Auf Zusatzbelastungen müssen sich in Frankreich vor allem Spitzenverdiener und Großunternehmen einstellen. Eine Sonderabgabe zur Vermögenssteuer ISF soll beispielsweise 2,3 Milliarden Euro einbringen. Mineralölunternehmen und Banken werden zusätzlich jeweils 550 Millionen Euro zahlen müssen, heißt es in dem am Mittwoch vorgestellten Nachtragshaushalt. Er soll gewährleisten, dass Frankreich seine Zusagen zur Defizitreduzierung einhält. Finanzminister Pierre Moscovici zufolge würde man vor allem Anstrengungen seitens der besser gestellten Haushalte und der Unternehmen fordern.

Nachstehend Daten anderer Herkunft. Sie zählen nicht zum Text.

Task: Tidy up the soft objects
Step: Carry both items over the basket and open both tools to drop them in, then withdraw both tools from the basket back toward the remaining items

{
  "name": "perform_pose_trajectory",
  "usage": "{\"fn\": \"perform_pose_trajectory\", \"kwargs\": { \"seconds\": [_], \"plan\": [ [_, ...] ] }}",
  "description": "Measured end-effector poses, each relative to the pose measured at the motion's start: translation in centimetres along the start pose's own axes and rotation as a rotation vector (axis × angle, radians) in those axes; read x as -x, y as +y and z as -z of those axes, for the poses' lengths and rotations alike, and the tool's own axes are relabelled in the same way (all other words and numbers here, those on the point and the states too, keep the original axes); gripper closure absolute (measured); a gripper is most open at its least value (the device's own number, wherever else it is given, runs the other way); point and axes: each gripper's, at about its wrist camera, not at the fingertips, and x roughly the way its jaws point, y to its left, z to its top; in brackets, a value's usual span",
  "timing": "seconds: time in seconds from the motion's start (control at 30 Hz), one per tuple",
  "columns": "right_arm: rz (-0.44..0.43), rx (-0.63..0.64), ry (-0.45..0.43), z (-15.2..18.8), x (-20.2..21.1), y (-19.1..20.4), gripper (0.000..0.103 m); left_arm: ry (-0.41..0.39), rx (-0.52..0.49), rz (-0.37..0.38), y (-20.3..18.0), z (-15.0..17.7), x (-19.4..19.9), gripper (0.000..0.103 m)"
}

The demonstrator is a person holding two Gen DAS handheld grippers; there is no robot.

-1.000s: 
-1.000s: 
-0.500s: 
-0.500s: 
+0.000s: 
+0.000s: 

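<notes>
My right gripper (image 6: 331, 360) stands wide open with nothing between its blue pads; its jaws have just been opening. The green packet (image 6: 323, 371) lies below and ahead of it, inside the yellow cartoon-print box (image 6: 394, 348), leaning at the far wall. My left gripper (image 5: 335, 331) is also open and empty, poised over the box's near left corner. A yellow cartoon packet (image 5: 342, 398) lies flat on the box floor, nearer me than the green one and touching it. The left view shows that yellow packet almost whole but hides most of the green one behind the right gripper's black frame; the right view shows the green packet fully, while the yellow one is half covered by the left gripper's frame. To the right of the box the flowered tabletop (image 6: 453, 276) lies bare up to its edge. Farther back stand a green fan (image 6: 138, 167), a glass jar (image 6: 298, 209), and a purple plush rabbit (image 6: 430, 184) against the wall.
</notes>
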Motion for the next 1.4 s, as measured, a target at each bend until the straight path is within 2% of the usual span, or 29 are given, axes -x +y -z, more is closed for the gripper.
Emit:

Parallel zu den Steuererhöhungen sollen die Staatsausgaben um 1,5 Milliarden Euro reduziert werden. Das Land will Ende 2012 das öffentliche Defizit auf 4,5 Prozent des BIP reduzieren. 2017 soll der Haushalt wieder im Gleichgewicht sein.
In Zukunft müssen auch auf Überstunden wieder Sozialbeiträge gezahlt werden. Hollandes Amtsvorgänger Sarkozy hatte diese Sozialabgabepflicht abgeschafft. Die Neuregelung gilt für Unternehmen ab 20 Beschäftigte. Eingeführt wird eine Zusatzabgabe für Aktiengesellschaften von drei Prozent der von den Unternehmen ausgeschütteten Dividenden. Zusätzlich besteuert werden auch Stock-Options und andere Extra-Vergütungen für leitende Angestellte.